- Date: 1–7 May
- Edition: 11th
- Category: Tier II
- Draw: 28S / 16D
- Prize money: $430,000
- Surface: Clay / outdoor
- Location: Hamburg, Germany
- Venue: Am Rothenbaum

Champions

Singles
- Conchita Martínez

Doubles
- Gigi Fernández / Martina Hingis
| WTA Hamburg |

= 1995 Citizen Cup (tennis) =

The 1995 Citizen Cup was a women's tennis tournament played on outdoor clay courts at the Am Rothenbaum in Hamburg, Germany that was part of Tier II of the 1995 WTA Tour.
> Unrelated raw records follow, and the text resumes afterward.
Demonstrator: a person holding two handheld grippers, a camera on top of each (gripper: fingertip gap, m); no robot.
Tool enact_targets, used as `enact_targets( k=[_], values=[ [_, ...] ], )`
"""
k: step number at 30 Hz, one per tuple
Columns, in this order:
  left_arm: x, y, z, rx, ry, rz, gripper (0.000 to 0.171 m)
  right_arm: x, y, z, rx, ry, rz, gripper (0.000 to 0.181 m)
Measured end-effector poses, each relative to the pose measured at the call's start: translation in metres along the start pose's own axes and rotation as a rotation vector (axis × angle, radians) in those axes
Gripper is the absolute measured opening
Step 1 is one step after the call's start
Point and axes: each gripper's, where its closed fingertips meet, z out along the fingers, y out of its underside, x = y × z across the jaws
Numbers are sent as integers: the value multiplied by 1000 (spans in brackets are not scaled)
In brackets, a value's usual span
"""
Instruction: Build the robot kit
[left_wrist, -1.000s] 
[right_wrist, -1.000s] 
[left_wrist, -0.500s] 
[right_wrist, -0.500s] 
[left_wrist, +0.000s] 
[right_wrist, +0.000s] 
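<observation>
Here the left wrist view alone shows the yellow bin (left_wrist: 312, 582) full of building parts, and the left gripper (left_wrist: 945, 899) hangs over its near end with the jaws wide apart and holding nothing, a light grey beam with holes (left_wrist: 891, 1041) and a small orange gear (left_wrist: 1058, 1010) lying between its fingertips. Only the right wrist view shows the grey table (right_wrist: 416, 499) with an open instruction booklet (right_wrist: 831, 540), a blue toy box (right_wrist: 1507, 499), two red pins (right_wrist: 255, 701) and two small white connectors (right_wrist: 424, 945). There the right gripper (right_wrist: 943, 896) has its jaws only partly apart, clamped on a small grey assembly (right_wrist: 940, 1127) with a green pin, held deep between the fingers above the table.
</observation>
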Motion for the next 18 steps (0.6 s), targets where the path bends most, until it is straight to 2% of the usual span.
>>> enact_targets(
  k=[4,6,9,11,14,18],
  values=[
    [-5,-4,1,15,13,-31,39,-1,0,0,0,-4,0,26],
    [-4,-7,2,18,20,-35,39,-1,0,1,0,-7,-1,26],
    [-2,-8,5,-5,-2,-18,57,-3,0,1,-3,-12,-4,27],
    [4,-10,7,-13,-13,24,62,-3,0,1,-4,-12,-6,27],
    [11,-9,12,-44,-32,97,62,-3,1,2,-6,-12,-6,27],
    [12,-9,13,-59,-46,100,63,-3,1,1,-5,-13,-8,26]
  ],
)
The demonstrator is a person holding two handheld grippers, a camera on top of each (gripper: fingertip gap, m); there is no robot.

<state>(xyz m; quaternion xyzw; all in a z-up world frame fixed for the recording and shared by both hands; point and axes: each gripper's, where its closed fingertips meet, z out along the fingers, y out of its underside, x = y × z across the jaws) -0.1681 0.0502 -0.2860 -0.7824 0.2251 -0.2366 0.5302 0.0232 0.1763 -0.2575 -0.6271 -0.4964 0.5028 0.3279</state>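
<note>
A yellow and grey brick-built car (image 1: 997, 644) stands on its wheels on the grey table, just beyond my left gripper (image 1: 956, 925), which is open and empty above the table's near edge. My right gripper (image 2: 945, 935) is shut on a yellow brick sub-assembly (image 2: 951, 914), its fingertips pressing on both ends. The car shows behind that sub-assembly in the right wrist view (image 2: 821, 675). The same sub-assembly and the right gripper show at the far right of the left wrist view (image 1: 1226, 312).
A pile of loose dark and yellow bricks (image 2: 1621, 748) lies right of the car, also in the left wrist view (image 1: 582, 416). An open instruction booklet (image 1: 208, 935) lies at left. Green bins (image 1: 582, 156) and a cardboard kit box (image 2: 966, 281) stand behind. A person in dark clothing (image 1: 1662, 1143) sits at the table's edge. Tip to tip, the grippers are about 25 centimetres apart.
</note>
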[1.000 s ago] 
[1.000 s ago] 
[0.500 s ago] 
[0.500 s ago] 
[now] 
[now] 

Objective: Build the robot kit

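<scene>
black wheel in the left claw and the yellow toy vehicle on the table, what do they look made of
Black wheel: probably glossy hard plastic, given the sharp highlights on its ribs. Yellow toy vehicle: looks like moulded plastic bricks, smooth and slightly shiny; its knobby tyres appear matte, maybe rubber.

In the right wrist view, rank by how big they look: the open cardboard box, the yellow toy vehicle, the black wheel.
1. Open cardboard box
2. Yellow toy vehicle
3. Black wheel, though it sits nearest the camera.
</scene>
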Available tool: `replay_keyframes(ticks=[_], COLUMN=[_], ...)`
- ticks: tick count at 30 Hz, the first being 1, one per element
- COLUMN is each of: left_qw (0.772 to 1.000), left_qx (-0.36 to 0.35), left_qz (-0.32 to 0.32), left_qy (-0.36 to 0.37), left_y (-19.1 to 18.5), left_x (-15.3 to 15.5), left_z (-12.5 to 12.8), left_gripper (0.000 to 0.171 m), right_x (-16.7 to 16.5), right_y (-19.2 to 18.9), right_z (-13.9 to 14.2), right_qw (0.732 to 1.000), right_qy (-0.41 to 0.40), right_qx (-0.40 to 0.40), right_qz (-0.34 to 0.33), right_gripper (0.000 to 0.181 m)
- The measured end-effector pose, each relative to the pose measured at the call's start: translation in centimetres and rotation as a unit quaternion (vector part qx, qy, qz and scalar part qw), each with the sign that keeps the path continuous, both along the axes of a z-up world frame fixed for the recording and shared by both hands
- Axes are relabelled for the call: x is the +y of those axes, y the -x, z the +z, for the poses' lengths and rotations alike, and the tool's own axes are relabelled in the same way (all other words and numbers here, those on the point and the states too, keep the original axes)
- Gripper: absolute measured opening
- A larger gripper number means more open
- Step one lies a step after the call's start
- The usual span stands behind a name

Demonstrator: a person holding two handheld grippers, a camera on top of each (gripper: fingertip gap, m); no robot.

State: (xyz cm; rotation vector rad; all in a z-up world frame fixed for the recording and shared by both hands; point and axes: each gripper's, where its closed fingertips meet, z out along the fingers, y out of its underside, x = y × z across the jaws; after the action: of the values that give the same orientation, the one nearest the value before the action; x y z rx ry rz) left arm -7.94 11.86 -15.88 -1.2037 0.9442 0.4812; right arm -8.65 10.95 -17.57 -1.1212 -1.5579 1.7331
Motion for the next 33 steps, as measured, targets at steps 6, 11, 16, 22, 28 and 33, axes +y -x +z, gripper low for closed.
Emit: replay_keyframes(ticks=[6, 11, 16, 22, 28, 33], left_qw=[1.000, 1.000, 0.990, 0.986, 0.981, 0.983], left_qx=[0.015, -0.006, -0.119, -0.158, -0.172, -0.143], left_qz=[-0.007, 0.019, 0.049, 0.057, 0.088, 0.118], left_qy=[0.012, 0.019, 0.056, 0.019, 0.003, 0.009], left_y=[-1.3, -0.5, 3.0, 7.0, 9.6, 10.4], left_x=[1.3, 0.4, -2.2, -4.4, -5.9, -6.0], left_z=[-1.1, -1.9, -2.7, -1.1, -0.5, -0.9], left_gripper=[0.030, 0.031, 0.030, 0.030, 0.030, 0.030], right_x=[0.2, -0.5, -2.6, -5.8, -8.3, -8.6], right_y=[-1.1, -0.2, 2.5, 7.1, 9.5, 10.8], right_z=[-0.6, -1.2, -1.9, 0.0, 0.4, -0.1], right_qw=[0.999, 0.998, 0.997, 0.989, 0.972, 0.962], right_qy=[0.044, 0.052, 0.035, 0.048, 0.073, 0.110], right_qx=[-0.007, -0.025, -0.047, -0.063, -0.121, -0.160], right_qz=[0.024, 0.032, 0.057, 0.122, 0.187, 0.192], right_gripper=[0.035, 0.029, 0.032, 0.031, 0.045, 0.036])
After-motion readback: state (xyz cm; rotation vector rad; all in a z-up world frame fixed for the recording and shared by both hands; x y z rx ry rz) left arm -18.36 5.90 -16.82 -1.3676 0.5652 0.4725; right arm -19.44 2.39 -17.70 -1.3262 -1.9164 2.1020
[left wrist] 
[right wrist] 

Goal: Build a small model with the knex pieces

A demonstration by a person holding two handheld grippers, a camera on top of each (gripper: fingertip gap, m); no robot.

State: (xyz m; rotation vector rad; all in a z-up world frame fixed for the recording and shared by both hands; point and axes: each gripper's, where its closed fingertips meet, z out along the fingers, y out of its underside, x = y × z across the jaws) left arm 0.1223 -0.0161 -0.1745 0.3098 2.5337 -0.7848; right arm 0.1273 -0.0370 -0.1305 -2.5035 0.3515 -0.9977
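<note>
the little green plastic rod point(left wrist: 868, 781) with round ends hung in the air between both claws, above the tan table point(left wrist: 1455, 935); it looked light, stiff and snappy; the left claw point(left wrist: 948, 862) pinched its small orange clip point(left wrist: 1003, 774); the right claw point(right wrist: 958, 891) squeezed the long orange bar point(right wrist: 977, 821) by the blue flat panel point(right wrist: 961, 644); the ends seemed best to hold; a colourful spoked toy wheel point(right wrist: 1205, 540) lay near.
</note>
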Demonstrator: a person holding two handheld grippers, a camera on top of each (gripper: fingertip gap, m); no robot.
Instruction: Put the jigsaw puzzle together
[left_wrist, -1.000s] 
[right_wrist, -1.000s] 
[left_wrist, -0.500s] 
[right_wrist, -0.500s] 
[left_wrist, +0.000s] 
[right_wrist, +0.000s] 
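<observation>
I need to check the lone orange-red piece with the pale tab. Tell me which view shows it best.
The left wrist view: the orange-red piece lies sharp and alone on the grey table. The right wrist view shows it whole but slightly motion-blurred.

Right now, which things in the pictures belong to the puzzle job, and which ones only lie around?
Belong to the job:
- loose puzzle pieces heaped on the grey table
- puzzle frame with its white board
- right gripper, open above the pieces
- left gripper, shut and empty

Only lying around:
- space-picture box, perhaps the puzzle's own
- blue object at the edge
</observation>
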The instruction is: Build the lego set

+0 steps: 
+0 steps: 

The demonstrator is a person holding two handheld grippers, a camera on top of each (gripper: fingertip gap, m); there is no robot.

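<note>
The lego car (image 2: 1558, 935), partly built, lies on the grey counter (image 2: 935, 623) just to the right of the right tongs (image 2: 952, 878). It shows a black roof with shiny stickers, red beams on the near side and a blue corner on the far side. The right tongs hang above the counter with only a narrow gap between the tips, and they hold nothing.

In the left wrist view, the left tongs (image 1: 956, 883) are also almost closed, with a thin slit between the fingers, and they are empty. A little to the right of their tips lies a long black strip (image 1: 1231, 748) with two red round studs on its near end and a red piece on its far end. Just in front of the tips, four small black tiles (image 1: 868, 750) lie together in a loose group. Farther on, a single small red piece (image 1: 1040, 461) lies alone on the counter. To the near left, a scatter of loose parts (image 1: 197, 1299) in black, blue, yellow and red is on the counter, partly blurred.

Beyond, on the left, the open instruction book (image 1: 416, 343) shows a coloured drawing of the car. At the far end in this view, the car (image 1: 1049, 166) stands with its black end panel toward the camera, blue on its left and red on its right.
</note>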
It was the 11th edition of the tournament and was held from 1 May through 7 May 1995. Second-seeded Conchita Martínez won the singles title.

==Finals==
===Singles===

ESP Conchita Martínez defeated SUI Martina Hingis 6–1, 6–0
- It was Martínez's 3rd singles title of the year and the 23rd of her career.

===Doubles===

USA Gigi Fernández / SUI Martina Hingis defeated ESP Conchita Martínez / ARG Patricia Tarabini 6–2, 6–3
- It was Fernández's 2nd title of the year and the 57th of her career. It was Hingis' only title of the year and the 1st of her career.